La psychanalyste et écrivaine Catherine Millot est décédée à l'âge de 81 ans. L'information, rapportée par Le Monde le 31 août 2026, a été confirmée par son éditeur, les Éditions Gallimard. Figure discrète de la psychanalyse française, elle était connue pour ses récits autobiographiques et ses essais, nourris par son expérience de l'analyse et sa fréquentation de l'œuvre de Jacques Lacan.
Une vie consacrée à la psychanalyse et à l'écriture
Née en 1945, Catherine Millot a suivi une formation de psychanalyste dans le sillage de Jacques Lacan, dont elle a suivi les séminaires. Elle a exercé pendant plusieurs décennies à Paris. Son premier ouvrage, Freud antipedagogue, paru en 1979, a marqué les esprits par sa lecture critique des méthodes éducatives inspirées de la psychanalyse. Elle a ensuite publié une dizaine de livres, mêlant récit intime et réflexion théorique.
Son livre le plus célèbre, La Vie avec Lacan, paru en 2016, a rencontré un large succès. Dans ce court récit, elle évoque sa relation avec le maître, dont elle fut l'une des dernières proches. Le livre, salué par la critique, a été traduit dans de nombreuses langues. Il a contribué à faire connaître au grand public une figure souvent jugée difficile d'accès.
Une œuvre marquée par la perte et l'intime
Dans ses écrits, Catherine Millot a exploré des thèmes comme la solitude, le deuil et la passion amoureuse. Son livre Abîmes ordinaires (2001) interroge les limites de l'expérience intérieure. Dans La Vie avec Lacan, elle écrit : « Il m'a appris à ne pas céder sur mon désir, mais aussi à accepter le manque. » Cette citation, souvent reprise, illustre son attachement à l'enseignement de Lacan.
Elle a également publié des ouvrages plus personnels, comme Gisèle, une femme (2020), portrait de sa mère, ou Le Goût du bonheur (2023), où elle interroge la possibilité d'une joie durable.
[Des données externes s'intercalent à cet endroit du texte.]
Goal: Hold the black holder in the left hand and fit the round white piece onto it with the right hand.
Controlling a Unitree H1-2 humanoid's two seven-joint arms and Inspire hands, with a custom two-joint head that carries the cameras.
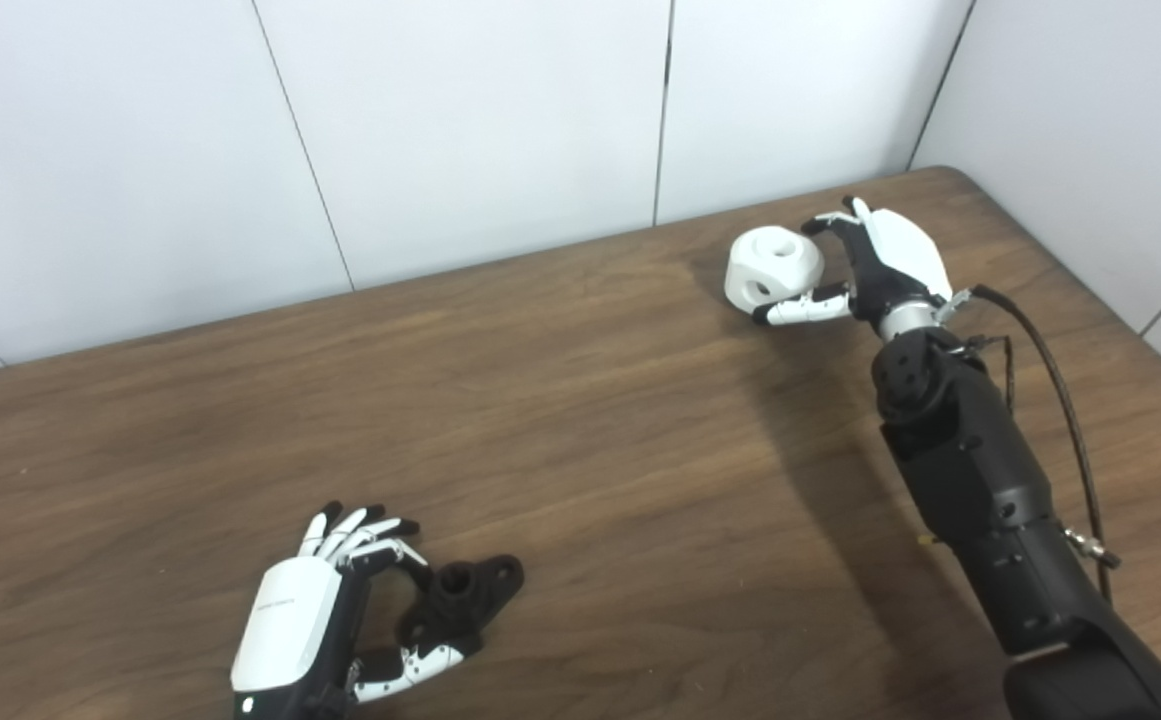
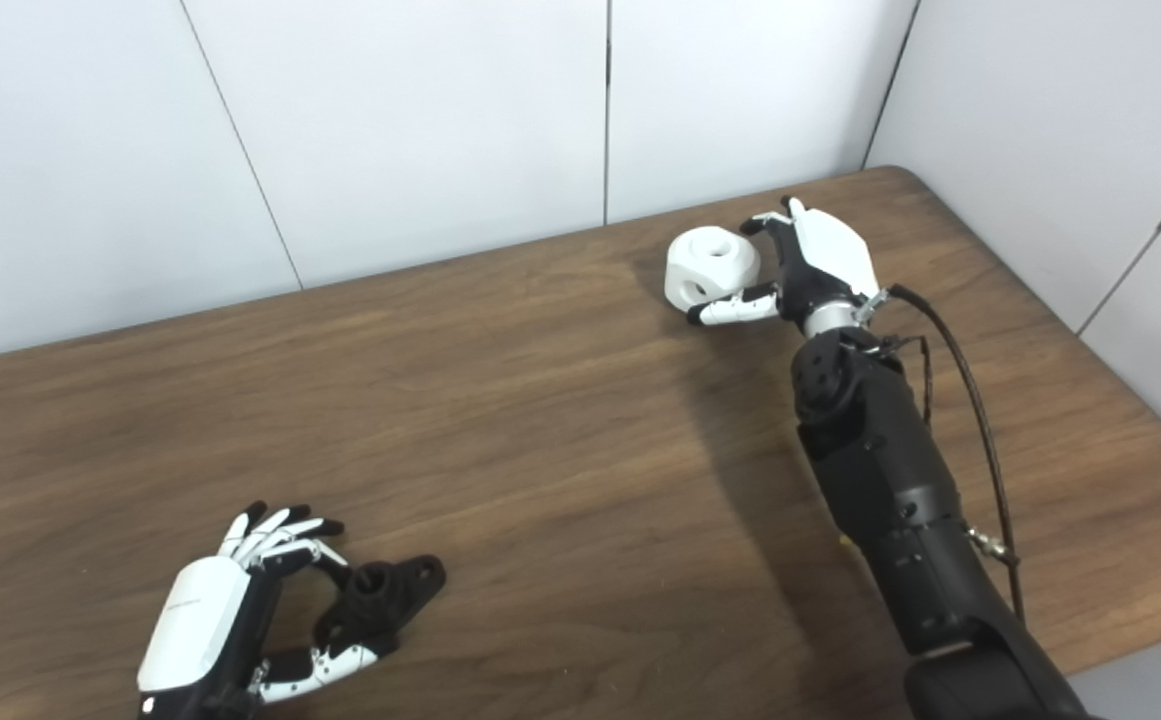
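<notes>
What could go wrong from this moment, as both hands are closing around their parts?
1. The right hand cups the round white piece only from one side, so it might roll or slip away.
2. The left hand is not yet closed on the black holder, which lies flat on the table; the fingers could push it aside.

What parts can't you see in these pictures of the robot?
- Left hand: its palm faces away, and the wrist is cut off by the bottom edge, both views.
- Black holder: whether the fingers are truly gripping it is unclear.
- Round white piece: its far side, and whether it's lifted off the table.
- Right hand: its palm is hidden.
</notes>
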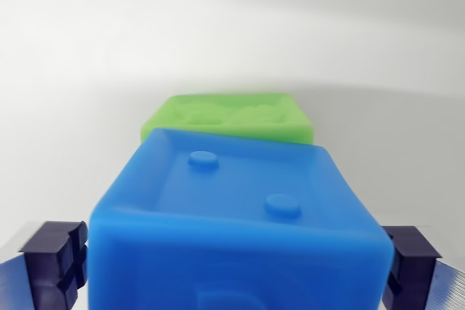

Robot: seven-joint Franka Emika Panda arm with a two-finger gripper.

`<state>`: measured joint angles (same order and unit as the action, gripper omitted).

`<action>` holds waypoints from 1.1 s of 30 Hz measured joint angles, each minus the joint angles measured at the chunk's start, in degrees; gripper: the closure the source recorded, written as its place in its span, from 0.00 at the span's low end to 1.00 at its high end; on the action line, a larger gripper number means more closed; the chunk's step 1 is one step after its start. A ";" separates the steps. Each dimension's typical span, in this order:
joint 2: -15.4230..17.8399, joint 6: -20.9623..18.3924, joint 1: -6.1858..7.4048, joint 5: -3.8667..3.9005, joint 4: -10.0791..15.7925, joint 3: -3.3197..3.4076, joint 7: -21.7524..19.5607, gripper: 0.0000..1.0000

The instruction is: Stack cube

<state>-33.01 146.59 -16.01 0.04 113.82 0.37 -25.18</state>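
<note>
Blue cube (240,230): nearest your camera, it filled the lower middle of the wrist view, and you saw its recessed upper face with two round studs, one toward the far left and one nearer on the right.
Cube tilt: you saw it slightly skewed, its far edge running down toward the wrist view's right.
Gripper (234,263): you had it clenched on the blue cube, with a dark pad pressed against each side face.
Left pad (54,263): you saw this dark purple block at the wrist view's left, touching the cube's side, with a pale metal finger plate below and outside it.
Right pad (410,259): you saw its match at the wrist view's right, likewise against the cube, partly hidden behind the cube's corner.
Green cube (229,116): you saw it beyond the blue one, further from the camera, with only its upper face and a thin strip of its front showing above the blue cube's far edge.
Green cube's face: it was blurred, so you could make out raised shapes but not what they were.
Contact between the cubes: you could not tell whether the blue one touched the green one or hung apart from it.
Surface (232,27): you saw a plain white ground around and beyond both cubes.
</note>
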 joint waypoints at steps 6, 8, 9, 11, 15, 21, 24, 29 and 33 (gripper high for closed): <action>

Son dernier livre, La Fin du voyage, est paru en janvier 2026. Il aborde la question de la vieillesse et de la mort, un thème qui l'a occupée jusqu'au bout.
Un héritage intellectuel et littéraire
Catherine Millot laisse une œuvre singulière, à la croisée de la psychanalyse, de la littérature et de la philosophie. Ses livres, écrits dans une prose limpide, ont été salués pour leur honnêteté intellectuelle. Elle a également contribué à des revues spécialisées et participé à des colloques internationaux.
Sa disparition est une perte pour le monde de la psychanalyse et pour la littérature française. Ses lecteurs retiendront une voix exigeante, refusant les compromis. Comme elle l'écrivait dans La Vie avec Lacan : « La psychanalyse ne promet pas le bonheur, elle promet un autre rapport à la vérité. » Cette phrase résume son parcours.
Les obsèques auront lieu dans la plus stricte intimité, a précisé son éditeur. Un hommage public pourrait être organisé dans les prochaines semaines, mais aucune date n'a encore été fixée. Son œuvre, traduite dans une vingtaine de langues, continuera de témoigner de sa contribution à la pensée contemporaine.